— What this task involves —
Look over the lines below. Report each one that includes the string "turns".
BEGIN Dataset excerpt
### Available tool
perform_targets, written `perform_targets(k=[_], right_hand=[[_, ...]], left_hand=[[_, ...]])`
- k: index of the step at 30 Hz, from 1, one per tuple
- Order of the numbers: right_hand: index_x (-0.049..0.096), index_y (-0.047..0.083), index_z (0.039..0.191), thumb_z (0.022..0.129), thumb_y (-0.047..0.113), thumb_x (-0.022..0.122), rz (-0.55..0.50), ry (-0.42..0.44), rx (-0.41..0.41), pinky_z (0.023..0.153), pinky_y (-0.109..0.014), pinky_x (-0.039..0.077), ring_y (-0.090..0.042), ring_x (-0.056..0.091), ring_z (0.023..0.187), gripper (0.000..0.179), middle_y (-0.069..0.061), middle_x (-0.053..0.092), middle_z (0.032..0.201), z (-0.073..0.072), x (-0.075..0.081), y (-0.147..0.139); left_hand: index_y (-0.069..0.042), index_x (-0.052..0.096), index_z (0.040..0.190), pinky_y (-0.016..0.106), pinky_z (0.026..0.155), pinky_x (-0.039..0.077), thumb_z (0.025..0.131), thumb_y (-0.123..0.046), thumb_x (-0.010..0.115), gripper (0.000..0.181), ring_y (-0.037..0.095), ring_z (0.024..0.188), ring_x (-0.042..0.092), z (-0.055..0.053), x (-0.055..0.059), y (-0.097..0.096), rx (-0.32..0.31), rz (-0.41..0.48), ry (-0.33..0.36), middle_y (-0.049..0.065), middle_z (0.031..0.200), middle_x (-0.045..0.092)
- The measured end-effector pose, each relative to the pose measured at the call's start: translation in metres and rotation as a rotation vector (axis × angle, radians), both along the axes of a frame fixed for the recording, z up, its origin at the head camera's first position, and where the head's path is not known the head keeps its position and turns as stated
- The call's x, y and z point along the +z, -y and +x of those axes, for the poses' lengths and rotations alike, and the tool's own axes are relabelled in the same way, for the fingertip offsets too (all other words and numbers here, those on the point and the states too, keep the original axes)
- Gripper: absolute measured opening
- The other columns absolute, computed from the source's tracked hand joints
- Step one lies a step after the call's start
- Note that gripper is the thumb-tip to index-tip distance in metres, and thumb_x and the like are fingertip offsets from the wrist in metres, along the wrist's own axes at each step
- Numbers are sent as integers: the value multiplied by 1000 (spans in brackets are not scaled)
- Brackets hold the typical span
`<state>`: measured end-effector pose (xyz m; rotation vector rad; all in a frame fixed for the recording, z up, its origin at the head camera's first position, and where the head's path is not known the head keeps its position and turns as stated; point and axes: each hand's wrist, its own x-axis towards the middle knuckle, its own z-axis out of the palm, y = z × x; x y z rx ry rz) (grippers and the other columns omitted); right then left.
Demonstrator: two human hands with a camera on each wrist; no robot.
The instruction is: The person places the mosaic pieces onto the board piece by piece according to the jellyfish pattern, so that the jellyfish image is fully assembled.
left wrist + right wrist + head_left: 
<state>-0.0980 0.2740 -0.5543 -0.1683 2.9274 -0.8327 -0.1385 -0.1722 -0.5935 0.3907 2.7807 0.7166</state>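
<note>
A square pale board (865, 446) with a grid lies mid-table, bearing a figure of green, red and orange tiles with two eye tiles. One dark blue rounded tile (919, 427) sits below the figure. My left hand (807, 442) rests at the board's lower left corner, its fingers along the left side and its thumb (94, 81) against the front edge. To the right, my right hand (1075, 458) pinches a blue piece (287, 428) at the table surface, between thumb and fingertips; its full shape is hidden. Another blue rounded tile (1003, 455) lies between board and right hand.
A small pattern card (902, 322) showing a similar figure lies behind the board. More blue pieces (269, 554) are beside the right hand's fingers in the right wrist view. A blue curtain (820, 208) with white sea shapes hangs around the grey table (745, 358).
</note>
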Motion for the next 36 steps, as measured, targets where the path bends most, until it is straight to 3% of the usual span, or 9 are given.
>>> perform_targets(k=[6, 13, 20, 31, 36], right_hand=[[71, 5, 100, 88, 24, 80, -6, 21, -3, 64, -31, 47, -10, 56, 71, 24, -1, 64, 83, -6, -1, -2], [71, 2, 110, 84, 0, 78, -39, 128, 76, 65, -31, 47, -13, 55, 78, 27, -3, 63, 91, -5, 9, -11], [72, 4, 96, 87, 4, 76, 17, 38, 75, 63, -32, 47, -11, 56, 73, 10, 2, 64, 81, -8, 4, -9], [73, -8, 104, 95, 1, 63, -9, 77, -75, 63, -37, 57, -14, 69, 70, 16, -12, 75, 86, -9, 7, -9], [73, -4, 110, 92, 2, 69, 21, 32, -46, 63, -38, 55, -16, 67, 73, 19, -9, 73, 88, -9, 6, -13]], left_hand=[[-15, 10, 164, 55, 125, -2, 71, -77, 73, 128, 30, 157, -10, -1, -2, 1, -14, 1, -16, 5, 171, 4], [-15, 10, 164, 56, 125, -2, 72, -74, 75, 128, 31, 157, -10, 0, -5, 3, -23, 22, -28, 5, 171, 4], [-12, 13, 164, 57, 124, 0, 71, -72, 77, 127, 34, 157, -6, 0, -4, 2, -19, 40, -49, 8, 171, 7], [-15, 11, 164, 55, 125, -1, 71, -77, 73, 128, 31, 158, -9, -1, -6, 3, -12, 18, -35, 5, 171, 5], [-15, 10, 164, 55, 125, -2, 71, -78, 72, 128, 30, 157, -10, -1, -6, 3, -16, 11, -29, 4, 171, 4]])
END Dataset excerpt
— Output for this task —
- The measured end-effector pose, each relative to the pose measured at the call's start: translation in metres and rotation as a rotation vector (axis × angle, radians), both along the axes of a frame fixed for the recording, z up, its origin at the head camera's first position, and where the head's path is not known the head keeps its position and turns as stated
`<state>`: measured end-effector pose (xyz m; rotation vector rad; all in a frame fixed for the recording, z up, its origin at the head camera's first position, and where the head's path is not known the head keeps its position and turns as stated; point and axes: each hand's wrist, its own x-axis towards the middle knuckle, its own z-axis out of the palm, y = z × x; x y z rx ry rz) (grippers and the other columns omitted); right then left.

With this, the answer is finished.